⟰ Department of Computer Science

MAChine Communication with Humans and Inference in NAtural environments (MACCHINA)

Project financed by Internal Funds KU Leuven (C14/18/065)



The MACCHINA project advocates a new paradigm for multimodal problems that is based on learning continuous embeddings that are spatially aware. The goal of MACCHINA is to create a system that conducts a natural language dialog with a user about the joint visual context. The way MACCHINA realizes this is divided in four different parts that will all work together.

The four different parts in MACCHINA.

The different parts

Part 1: Multimodal Representations Learning

  • Current baselines fail to associate entities in text with the corresponding image pixels and often align to irrelevant image regions.

  • The goal is to impose structure on the alignment or attention models leveraging the grammatical structure of language and the geometric structure of the images so as to make the models more robust for unseen compositions.

Part 2: Cross-modal representations learning

  • Another way of building representations jointly informed by images and language is by considering the process as a translation process. 
What is meant by this is that when we are given an image, the output will be a language description. Or if we've given a language description we output an image. 

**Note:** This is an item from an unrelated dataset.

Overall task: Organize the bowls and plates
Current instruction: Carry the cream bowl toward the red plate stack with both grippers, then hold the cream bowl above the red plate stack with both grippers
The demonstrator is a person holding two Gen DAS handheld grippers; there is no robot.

  • By repeating this translation process a multimodal dialog system can be created.

Part 3: Incremental learning

  • For a dialog system it is interesting to gradually pick up new concepts.

  • By exploiting the learned multimodal embeddings new concepts can be learned given a much lower number of occurrences.

Part 4: Multimodal interaction

  • During dialogs with humans it is important that objects and actions in both the language and the visual context correctly co-refer. The problem is that humans often use synonyms, adjective and adverbial expressions to refer to objects and actions.

  • What is said and what is seen needs to be translated to geometric positions in a real physical world so that consequent actions by the machine can be correctly performed.


Image source Self driving cars

By integrating MACCHINA in self- driving cars passengers are be able to have a dialog with the car about its next action (ex: Where to park the car? In the sun or in the shade?)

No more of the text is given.